Faculty Spotlight: Professor A.J. Berkovitz, Ph.D.

FACULTY SPOTLIGHT:
Professor A.J. Berkovitz, Ph.D.
Assistant Professor of Ancient Judaism
HUC/New York

BerkovitzPlease tell us about your Jewish journey and your journey to HUC.
My Jewish journey tracks through the tension between tradition and innovation as they pertain to Judaism, and Jewish history in particular. I grew up in a religious context that largely viewed Judaism’s foundational texts — the Bible and Talmud — as timeless traditions that traverse time without change. At the same time, my budding sense of history told me that everything changes. Ancient Judaism, too, must have a history. As a maturing young adult, I constantly pondered: How does this Judaism maintain the balance between fealty to tradition and necessary innovation? This intellectual-religious-emotional line of thought still impels me today. I transformed my interest in early Jewish History into a career, studying its core texts as an undergraduate and then completing a Ph.D. in Religion at Princeton University. In fact, what particularly inspires me about HUC is its long tradition of serious scholarship. Many of its founders belonged to Wissenschaft des Judentums, the intellectual school of thought responsible for the birth of contemporary academic Jewish Studies.

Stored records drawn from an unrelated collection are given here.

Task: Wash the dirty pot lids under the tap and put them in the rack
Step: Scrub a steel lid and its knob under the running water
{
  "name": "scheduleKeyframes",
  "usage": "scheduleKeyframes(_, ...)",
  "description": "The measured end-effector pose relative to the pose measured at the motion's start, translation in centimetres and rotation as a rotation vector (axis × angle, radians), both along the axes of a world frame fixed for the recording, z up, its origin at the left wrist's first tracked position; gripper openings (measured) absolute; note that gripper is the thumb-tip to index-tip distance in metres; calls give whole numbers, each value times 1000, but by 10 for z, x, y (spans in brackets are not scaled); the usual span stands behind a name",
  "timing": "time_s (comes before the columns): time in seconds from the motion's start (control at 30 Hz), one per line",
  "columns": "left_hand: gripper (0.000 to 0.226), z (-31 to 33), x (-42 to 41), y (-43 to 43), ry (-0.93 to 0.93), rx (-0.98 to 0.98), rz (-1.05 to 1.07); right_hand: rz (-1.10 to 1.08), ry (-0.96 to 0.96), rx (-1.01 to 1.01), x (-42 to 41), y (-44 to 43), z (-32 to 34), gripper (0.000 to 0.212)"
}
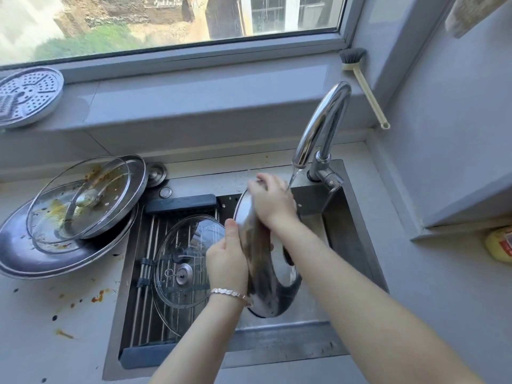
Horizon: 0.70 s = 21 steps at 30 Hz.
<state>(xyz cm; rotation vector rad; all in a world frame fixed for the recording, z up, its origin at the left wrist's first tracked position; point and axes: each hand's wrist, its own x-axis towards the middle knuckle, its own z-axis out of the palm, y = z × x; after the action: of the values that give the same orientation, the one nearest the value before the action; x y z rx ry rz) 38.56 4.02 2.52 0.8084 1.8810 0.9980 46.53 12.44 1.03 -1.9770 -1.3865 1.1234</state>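
The left hand (225, 259) grips the side rim of a round stainless-steel pot lid (266, 275); the right hand (273, 202) curls over its top rim. The lid stands tilted on edge above the steel sink (346, 214), beneath the curved chrome tap (324, 120) and its running stream.

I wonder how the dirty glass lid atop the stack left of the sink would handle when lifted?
The glass lid is probably stiff yet breakable, being clear glass. Its orange smears suggest a greasy, slippery surface. It lies tilted on the big steel lid, so a push may well slide it.
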Motion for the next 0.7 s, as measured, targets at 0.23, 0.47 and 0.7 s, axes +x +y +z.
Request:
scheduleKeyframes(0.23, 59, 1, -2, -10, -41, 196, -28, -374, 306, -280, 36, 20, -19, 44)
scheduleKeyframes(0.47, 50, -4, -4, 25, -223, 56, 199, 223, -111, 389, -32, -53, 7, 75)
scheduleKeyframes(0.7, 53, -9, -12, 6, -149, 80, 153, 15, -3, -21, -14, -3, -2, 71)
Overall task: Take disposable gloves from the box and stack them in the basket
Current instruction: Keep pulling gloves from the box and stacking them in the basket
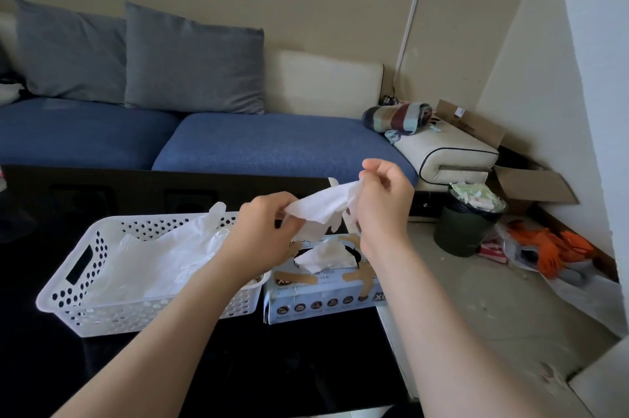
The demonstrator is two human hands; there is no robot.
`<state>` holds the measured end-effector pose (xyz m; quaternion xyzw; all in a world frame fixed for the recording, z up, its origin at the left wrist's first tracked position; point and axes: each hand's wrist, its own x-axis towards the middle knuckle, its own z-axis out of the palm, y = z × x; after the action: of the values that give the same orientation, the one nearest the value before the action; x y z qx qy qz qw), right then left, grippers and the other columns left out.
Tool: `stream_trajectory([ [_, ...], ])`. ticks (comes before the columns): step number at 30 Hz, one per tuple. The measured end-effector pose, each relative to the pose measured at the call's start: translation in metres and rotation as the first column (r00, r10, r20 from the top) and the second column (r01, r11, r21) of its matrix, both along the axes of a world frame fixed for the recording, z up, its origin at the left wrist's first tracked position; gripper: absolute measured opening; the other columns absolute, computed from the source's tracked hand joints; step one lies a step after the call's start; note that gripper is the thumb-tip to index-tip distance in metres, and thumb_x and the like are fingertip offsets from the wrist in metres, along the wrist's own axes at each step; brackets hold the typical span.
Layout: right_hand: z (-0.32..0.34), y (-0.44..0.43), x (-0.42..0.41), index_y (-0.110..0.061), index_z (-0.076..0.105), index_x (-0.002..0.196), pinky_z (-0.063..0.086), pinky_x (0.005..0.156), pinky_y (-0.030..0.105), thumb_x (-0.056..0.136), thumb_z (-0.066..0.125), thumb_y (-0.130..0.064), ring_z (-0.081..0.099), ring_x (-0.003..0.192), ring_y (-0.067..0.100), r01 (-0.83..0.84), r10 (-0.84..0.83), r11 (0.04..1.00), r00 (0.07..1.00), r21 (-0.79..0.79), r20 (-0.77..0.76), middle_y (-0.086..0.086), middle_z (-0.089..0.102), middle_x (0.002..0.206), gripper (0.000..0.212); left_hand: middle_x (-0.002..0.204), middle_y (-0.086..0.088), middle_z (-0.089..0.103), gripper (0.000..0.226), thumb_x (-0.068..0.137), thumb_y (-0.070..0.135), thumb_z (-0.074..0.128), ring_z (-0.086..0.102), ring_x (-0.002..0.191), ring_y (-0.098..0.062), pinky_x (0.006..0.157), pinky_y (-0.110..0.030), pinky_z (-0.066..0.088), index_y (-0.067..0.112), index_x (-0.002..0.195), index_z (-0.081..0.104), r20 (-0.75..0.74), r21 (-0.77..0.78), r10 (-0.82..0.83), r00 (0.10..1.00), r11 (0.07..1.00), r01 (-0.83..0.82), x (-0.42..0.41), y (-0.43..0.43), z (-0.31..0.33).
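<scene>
A disposable glove (323, 206) is hanging stretched above the glove box (323, 295); the left hand (262, 230) and right hand (381, 203) are pinching its ends. Flattening it fully before laying it leftward onto the gloves piling in the white basket (78, 295) is looking wise.

The dark, glossy bench (306, 366) carries two things side by side and touching. The white perforated basket (68, 298) sits below and left of the two-handed grip, and the taped glove box (323, 301) sits directly beneath that grip, at the bench's right edge.
</scene>
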<state>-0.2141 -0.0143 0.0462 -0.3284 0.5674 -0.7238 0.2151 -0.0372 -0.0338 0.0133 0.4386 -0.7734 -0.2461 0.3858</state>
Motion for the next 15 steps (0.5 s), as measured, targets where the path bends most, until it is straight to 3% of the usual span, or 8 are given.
stream_trajectory([
  [3, -0.001, 0.002, -0.001, -0.021, 0.073, 0.099, 0.050, 0.069, 0.035, 0.098, 0.047, 0.001, 0.063, 0.081, 0.017, 0.003, -0.001, 0.994, 1.000, 0.108, -0.018, 0.000, 0.071, 0.102, 0.034, 0.097, 0.018, 0.074, 0.016, 0.101, 0.019, 0.064, 0.069, 0.090, -0.002, 0.080, -0.030, 0.061, 0.032, 0.104, 0.073, -0.133, 0.054, 0.067, 0.989, 0.997, -0.060, 0.004, -0.004, 0.001],
  [6, 0.000, 0.006, -0.002, -0.018, 0.075, 0.093, 0.045, 0.071, 0.025, 0.096, 0.043, 0.005, 0.061, 0.084, 0.011, 0.018, -0.001, 0.980, 0.997, 0.198, -0.082, -0.004, 0.068, 0.098, 0.039, 0.095, 0.013, 0.075, 0.021, 0.102, 0.015, 0.062, 0.072, 0.087, -0.009, 0.083, -0.039, 0.063, 0.033, 0.103, 0.072, -0.234, 0.146, 0.116, 0.965, 0.986, -0.083, 0.005, -0.005, 0.001],
  [8, 0.000, 0.006, -0.001, -0.016, 0.077, 0.093, 0.045, 0.076, 0.028, 0.099, 0.052, -0.003, 0.061, 0.089, 0.012, -0.015, 0.045, 0.960, 0.994, 0.279, -0.101, -0.006, 0.068, 0.094, 0.029, 0.091, 0.006, 0.077, 0.013, 0.102, 0.018, 0.063, 0.074, 0.087, -0.015, 0.084, -0.044, 0.064, 0.027, 0.102, 0.073, -0.336, 0.199, 0.114, 0.935, 0.979, -0.048, 0.005, -0.004, 0.005],
  [10, 0.002, 0.010, 0.002, -0.010, 0.077, 0.092, 0.043, 0.075, 0.034, 0.099, 0.059, -0.022, 0.061, 0.085, 0.019, -0.092, 0.161, 0.909, 0.977, 0.406, -0.140, -0.002, 0.068, 0.089, 0.022, 0.090, -0.001, 0.078, 0.010, 0.102, 0.017, 0.065, 0.076, 0.088, -0.020, 0.085, -0.044, 0.065, 0.019, 0.101, 0.074, -0.420, 0.231, 0.084, 0.903, 0.973, 0.017, 0.005, 0.000, 0.009],
  [12, 0.003, 0.015, 0.005, 0.001, 0.073, 0.097, 0.044, 0.072, 0.036, 0.095, 0.062, -0.039, 0.063, 0.088, 0.030, -0.177, 0.323, 0.848, 0.920, 0.500, -0.222, 0.013, 0.069, 0.091, 0.040, 0.089, -0.007, 0.079, 0.009, 0.101, 0.015, 0.066, 0.077, 0.088, -0.025, 0.085, -0.043, 0.065, 0.012, 0.101, 0.075, -0.477, 0.247, 0.049, 0.877, 0.966, 0.081, 0.006, 0.003, 0.013],
  [13, 0.003, 0.015, 0.006, 0.001, 0.073, 0.107, 0.045, 0.075, 0.033, 0.095, 0.063, -0.045, 0.064, 0.097, 0.031, -0.234, 0.403, 0.824, 0.881, 0.515, -0.245, 0.018, 0.070, 0.103, 0.049, 0.089, -0.009, 0.078, 0.010, 0.101, 0.015, 0.066, 0.077, 0.087, -0.027, 0.083, -0.042, 0.065, 0.010, 0.101, 0.075, -0.497, 0.253, 0.043, 0.867, 0.962, 0.098, 0.006, 0.004, 0.014],
  [15, 0.006, 0.018, 0.010, -0.016, 0.077, 0.120, 0.047, 0.089, 0.029, 0.095, 0.061, -0.057, 0.062, 0.109, 0.014, -0.399, 0.579, 0.741, 0.787, 0.540, -0.214, 0.003, 0.072, 0.116, 0.050, 0.088, -0.010, 0.078, 0.011, 0.101, 0.016, 0.067, 0.077, 0.084, -0.025, 0.077, -0.038, 0.064, 0.008, 0.102, 0.075, -0.527, 0.263, 0.050, 0.848, 0.959, 0.106, 0.007, 0.004, 0.014],
])
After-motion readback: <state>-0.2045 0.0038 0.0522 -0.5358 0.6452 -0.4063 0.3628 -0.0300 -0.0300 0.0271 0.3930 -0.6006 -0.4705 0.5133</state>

They viewed religion and academia as deeply entwined and sought to enrich Jewish thought, life, and culture using the best and most rigorous scholarly tools available.

Please tell us about your current research and expertise.
My research focuses on Jewish life and culture from the time that Alexander the Great conquered the world (ca. 332 BCE) until the rise of Islam (ca. 622 CE). In particular, I work on the ways in which Jews and Christians in the ancient world used authoritative texts to create meaning. We usually think about the encounter with the Bible through acts of interpretation. I sit, read a text, and then talk about what it means. But in the ancient (and modern) world this is really not the case. My first book, A Life of Psalms in Jewish Late Antiquity, explores scripture in magic, liturgy, piety, and materiality by focusing on the reception of the biblical book of Psalms. A new project that I’m starting focuses on another modality of Jewish piety: Jewish scriptural translation. What can acts and theories of translation tell us about ancient Judaism in its multilingual and multicultural contexts? In some ways, this project was inspired by the conversations with our students, who do a lot of translating — whether for themselves or for their congregants. We tend to be wrapped up by this protestant notion of translation, thinking that it needs to be literal and perfectly match the biblical text word for word. But that’s really not how Jewish translation functioned in the ancient world. Targum, the Jewish Aramaic translation of the Bible, was pedagogical rather than literal. It didn’t merely reproduce the biblical text, but clarified it, added onto it, and reshaped it. Might we study Targum in its ancient context and reclaim its legacy in a modern setting?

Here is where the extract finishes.